═══ Provided data ═══

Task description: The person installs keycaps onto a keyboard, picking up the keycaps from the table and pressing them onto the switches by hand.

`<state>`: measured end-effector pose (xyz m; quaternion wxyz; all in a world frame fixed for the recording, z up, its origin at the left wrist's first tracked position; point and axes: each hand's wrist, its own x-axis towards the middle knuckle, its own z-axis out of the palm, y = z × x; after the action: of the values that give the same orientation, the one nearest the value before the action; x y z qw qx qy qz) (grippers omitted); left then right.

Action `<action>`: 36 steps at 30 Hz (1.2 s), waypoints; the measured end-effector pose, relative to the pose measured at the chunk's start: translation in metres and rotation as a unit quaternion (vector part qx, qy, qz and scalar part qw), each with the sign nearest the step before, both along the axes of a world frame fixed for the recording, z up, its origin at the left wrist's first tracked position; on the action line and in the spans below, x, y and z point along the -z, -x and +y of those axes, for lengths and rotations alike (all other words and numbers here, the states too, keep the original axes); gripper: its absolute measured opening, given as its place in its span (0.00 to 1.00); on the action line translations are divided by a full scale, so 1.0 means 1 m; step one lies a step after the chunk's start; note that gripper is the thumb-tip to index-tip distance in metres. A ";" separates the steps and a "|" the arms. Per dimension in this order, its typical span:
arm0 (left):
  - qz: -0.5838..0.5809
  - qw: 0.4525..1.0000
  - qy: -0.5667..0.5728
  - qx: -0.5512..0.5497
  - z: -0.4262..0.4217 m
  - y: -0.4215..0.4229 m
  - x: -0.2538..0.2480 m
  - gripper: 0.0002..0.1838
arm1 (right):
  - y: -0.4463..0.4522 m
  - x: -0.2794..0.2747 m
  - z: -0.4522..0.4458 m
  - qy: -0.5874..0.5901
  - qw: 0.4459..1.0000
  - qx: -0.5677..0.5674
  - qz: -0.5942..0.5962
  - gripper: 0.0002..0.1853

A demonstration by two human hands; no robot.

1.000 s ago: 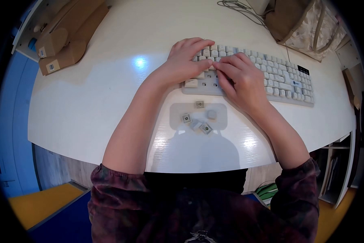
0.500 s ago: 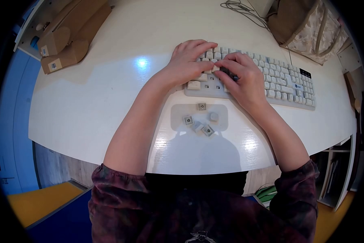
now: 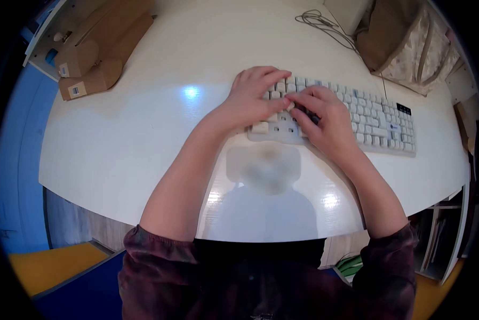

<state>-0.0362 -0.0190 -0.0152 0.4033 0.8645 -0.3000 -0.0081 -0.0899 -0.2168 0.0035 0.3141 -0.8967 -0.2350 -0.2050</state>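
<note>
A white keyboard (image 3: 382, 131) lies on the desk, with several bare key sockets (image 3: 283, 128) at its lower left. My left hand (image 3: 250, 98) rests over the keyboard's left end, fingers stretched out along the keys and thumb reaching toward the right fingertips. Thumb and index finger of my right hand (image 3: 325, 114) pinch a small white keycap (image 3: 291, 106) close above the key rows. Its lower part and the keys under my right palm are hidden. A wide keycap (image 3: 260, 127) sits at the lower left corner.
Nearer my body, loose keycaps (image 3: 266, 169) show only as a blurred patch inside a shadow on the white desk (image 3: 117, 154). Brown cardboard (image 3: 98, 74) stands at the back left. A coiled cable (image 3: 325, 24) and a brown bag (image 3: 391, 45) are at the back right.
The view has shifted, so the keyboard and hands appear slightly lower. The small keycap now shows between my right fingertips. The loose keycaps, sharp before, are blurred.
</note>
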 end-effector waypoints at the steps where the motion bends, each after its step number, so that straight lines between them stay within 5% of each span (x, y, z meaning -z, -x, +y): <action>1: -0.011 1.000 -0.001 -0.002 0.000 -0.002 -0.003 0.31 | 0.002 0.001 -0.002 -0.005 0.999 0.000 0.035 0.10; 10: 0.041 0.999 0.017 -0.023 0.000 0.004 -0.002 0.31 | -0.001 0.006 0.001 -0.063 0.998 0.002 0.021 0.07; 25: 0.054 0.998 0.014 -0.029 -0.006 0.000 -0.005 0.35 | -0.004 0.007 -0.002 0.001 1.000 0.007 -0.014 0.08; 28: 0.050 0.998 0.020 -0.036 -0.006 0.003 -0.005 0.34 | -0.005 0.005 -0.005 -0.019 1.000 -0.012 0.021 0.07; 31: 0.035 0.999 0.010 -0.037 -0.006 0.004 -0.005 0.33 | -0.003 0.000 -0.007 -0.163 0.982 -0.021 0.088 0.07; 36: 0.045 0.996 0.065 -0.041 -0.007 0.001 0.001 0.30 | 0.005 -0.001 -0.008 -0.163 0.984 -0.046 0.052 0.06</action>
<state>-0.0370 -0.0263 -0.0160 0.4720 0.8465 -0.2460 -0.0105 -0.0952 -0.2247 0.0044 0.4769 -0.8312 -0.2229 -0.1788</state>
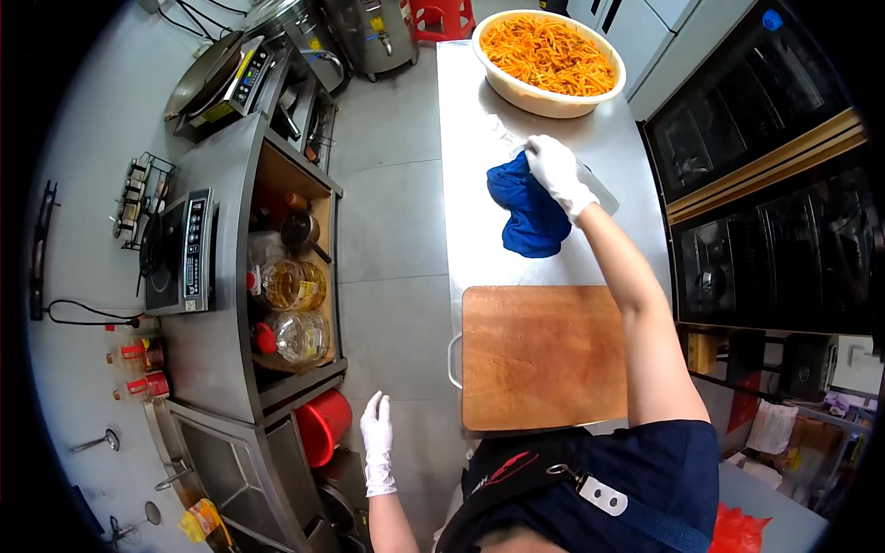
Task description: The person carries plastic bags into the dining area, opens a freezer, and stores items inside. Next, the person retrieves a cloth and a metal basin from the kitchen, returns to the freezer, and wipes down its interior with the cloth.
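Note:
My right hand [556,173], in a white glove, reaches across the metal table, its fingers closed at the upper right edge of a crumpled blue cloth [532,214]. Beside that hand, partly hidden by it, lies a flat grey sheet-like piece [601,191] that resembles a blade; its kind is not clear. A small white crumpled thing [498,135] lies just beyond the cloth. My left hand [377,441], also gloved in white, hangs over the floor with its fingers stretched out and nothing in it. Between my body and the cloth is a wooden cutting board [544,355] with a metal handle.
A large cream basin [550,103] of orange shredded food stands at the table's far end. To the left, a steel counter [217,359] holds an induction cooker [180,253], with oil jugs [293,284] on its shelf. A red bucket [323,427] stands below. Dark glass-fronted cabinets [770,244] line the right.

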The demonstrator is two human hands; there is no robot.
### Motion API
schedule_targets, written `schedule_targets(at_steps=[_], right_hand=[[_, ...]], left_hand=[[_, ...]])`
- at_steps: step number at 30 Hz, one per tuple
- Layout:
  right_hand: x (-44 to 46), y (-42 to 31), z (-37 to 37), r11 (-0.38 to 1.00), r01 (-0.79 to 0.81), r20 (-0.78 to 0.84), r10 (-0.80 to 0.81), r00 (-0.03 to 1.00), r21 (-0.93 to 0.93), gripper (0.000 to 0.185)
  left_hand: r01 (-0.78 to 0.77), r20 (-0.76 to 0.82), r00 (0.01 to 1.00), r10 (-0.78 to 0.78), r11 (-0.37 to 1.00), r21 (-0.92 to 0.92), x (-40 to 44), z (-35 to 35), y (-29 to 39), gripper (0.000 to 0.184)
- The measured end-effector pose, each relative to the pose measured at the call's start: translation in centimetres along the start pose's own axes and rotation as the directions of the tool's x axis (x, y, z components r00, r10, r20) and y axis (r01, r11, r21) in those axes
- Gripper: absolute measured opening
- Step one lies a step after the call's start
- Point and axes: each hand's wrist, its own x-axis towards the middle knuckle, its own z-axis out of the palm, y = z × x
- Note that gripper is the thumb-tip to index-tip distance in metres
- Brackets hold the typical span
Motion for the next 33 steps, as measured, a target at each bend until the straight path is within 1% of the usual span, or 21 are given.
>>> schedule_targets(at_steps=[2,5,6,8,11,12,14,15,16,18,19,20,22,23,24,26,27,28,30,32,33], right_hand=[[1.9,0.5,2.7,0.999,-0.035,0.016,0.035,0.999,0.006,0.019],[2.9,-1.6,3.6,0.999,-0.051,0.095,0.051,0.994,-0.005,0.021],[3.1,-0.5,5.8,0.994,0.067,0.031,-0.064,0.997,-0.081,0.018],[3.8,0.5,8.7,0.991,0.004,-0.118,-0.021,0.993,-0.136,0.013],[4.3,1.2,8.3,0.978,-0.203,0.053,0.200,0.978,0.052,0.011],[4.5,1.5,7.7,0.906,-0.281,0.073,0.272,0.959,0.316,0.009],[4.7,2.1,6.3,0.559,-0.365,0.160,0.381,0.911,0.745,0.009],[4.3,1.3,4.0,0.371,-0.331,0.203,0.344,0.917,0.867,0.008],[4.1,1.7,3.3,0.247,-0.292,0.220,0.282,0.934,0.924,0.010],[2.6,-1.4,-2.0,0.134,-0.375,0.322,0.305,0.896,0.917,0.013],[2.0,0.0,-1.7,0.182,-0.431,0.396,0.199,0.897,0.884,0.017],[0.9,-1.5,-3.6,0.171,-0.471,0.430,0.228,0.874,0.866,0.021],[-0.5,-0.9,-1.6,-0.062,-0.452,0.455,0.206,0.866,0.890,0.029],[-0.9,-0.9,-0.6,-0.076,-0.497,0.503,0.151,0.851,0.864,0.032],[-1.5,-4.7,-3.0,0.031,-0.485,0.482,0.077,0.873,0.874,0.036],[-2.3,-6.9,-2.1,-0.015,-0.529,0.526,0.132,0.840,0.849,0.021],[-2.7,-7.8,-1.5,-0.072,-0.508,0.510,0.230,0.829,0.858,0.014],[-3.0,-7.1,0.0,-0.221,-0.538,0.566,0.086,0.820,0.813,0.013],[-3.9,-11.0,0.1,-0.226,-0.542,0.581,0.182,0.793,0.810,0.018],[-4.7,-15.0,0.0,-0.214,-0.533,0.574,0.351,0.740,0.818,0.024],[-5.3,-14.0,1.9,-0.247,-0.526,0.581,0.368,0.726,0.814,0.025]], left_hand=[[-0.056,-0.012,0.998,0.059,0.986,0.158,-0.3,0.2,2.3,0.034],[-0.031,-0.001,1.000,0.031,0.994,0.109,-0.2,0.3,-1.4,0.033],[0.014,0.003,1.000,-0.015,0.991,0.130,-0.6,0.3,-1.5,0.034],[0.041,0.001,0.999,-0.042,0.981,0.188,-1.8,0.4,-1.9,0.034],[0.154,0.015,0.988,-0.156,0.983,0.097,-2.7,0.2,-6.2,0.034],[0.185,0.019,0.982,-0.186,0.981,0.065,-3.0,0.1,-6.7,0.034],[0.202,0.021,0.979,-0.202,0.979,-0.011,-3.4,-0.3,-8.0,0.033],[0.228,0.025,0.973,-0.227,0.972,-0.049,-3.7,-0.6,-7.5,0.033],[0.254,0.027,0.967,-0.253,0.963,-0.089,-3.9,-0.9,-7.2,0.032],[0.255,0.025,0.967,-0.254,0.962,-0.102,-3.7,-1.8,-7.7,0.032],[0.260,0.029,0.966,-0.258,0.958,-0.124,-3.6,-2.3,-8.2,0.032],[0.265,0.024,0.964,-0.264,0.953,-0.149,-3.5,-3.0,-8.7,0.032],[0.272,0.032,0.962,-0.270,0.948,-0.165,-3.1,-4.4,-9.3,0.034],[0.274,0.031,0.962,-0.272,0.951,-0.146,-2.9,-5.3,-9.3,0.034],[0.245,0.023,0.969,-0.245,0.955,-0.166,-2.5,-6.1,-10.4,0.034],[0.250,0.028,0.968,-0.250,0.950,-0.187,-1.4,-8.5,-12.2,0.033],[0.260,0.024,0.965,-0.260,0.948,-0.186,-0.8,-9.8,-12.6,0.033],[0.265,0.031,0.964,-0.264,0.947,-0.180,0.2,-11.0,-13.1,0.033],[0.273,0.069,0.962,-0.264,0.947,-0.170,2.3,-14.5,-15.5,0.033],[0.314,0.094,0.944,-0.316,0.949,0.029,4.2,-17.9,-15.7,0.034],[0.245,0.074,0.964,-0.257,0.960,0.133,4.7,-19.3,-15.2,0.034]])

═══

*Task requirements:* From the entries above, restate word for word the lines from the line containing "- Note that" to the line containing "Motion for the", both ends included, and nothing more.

*Solved problem:*
- Note that gripper is the thumb-tip to index-tip distance in metres
- Brackets hold the typical span
Motion for the next 33 steps, as measured, a target at each bend until the straight path is within 1% of the usual span, or 21 are given.

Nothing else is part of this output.